Cannabis is safer than Aspirin (and other NSAIDs)
Up to 1937 when it was outlawed, Cannabis was used in most commercial painkillers in the United States.
In 1899 aspirin was introduced, and took over the painkiller market when Cannabis was outlawed. However aspirin and other NSAIDS are not as safe as Cannabis causing all kinds of horrible side effects. NSAIDs kill 7600 people per year in the US.

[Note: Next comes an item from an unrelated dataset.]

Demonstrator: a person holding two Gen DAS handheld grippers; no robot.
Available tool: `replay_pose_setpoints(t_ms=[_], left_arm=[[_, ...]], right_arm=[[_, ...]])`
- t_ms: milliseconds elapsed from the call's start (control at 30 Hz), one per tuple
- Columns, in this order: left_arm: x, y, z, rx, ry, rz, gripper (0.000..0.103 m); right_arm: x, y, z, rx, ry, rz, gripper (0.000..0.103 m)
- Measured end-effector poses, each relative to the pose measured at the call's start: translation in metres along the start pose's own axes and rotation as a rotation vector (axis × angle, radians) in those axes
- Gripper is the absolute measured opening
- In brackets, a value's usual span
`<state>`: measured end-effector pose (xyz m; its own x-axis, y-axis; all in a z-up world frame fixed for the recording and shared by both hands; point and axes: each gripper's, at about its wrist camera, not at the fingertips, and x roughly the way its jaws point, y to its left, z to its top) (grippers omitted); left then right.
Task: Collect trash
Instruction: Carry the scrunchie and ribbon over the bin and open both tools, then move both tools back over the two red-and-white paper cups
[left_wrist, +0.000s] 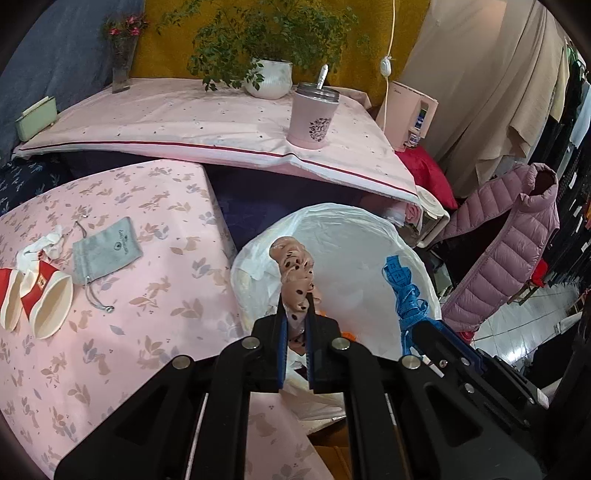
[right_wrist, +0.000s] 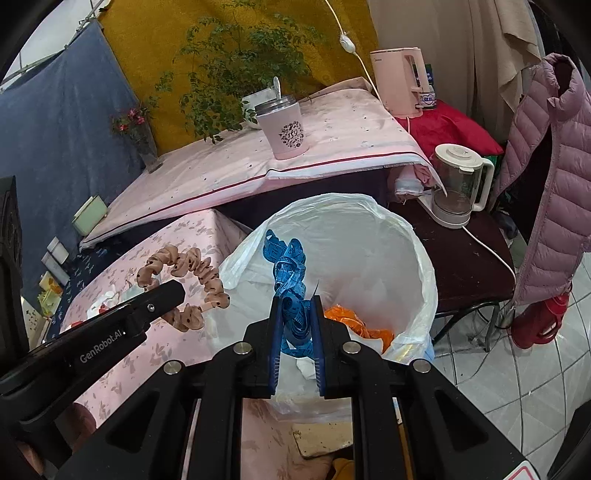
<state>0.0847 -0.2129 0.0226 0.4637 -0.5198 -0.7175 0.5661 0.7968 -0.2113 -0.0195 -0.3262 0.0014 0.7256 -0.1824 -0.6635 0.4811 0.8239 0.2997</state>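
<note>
My left gripper (left_wrist: 297, 310) is shut on a tan polka-dot scrunchie (left_wrist: 295, 273) and holds it over the near rim of the trash bin lined with a white bag (left_wrist: 351, 236). In the right wrist view the scrunchie (right_wrist: 184, 280) hangs from the left gripper (right_wrist: 173, 295) left of the bin (right_wrist: 369, 236). My right gripper (right_wrist: 295, 306) is shut on a blue measuring tape (right_wrist: 288, 273) above the bin's mouth; the tape also shows in the left wrist view (left_wrist: 402, 291). Orange trash (right_wrist: 354, 321) lies inside the bin.
On the pink rabbit-print table (left_wrist: 129, 314) lie a grey drawstring pouch (left_wrist: 105, 251), crumpled white paper (left_wrist: 44, 247) and two red-and-cream paper cups (left_wrist: 33, 302). Behind stand a pink lidded cup (left_wrist: 314, 114), potted plant (left_wrist: 269, 77), kettle (right_wrist: 402, 81), blender jug (right_wrist: 458, 184) and a hanging purple jacket (right_wrist: 554, 177).
</note>
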Motion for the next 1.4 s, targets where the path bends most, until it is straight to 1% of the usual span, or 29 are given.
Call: replay_pose_setpoints(t_ms=[100, 200, 233, 267, 300, 333, 367, 500, 700, 1100, 1200, 1400], left_arm=[[0.009, -0.011, 0.001, 0.02, 0.014, -0.017, 0.008], [0.018, -0.019, 0.001, 0.035, 0.023, -0.022, 0.013], [0.02, -0.02, 0.001, 0.036, 0.027, -0.011, 0.023], [0.021, -0.02, 0.001, 0.035, 0.027, 0.001, 0.03], [0.022, -0.019, 0.001, 0.032, 0.022, 0.012, 0.042], [0.022, -0.018, 0.0, 0.028, 0.012, 0.033, 0.05], [0.021, -0.017, -0.001, 0.026, 0.005, 0.049, 0.052], [0.023, -0.005, -0.001, 0.006, 0.012, 0.084, 0.053], [0.017, 0.011, -0.003, -0.01, -0.001, 0.136, 0.053], [0.005, 0.039, -0.008, -0.051, -0.014, 0.182, 0.053], [0.001, 0.048, -0.009, -0.066, -0.018, 0.192, 0.053], [-0.007, 0.069, -0.011, -0.1, -0.025, 0.216, 0.053]], right_arm=[[0.002, -0.007, 0.001, 0.01, 0.001, -0.007, 0.014], [0.004, -0.012, 0.002, 0.02, 0.001, -0.012, 0.014], [0.004, -0.013, 0.003, 0.022, 0.001, -0.014, 0.014], [0.005, -0.014, 0.003, 0.024, 0.001, -0.013, 0.014], [0.006, -0.015, 0.004, 0.024, 0.001, -0.013, 0.014], [0.007, -0.015, 0.004, 0.022, 0.002, -0.014, 0.014], [0.008, -0.014, 0.005, 0.019, 0.004, -0.014, 0.015], [0.011, -0.01, 0.005, 0.011, 0.001, -0.012, 0.018], [0.011, -0.001, 0.005, -0.002, -0.006, -0.008, 0.019], [0.011, 0.028, 0.001, -0.056, 0.006, 0.02, 0.021], [0.011, 0.039, -0.001, -0.075, 0.009, 0.031, 0.026], [0.012, 0.063, -0.007, -0.121, 0.021, 0.052, 0.026]])
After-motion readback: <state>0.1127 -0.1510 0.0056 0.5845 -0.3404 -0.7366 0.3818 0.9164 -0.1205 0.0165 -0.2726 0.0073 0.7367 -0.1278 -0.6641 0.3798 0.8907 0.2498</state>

Lets do a quick comparison:
Aspirin
- Used for 110 years
- Kills approximately 500 people every year in the US
- Purchased by children at any drug store or grocers
- Gastrointestinal bleeding
- Headaches
- Peptic ulcers
- Reyes Syndrome in under 19's when treating fever
- Irreversible liver damage
- Nausea and vomiting
- Abdominal pain
Cannabis
- Used for approximately 6000 years
- Has never killed anyone in the history of mankind
- Is a Schedule 1 drug in the US and remains illegal in many countries
- Approximately four hours of reduced cognitive ability and short term memory loss
- Paranoia in some first time users ("freaking out")
- Euphoria
- Dry mouth
- Bloodshot eyes
- Laughter
- Creative impulse
- Hunger
- Tiredness
- Forgetfulness
Cannabis causes no known damage to the human body unlike legal medications
Legalizing Cannabis would be bad for Drug Dealers
Contrary to some popular belief, legalizing Cannabis would be detrimental on a drug dealers pocket. Drug dealers rely on there being a black market to get a good price for their product. If made legal, the price of cannabis would go down, because there would be less or no risk of getting caught with it and - if the government sold and regulated it - competition.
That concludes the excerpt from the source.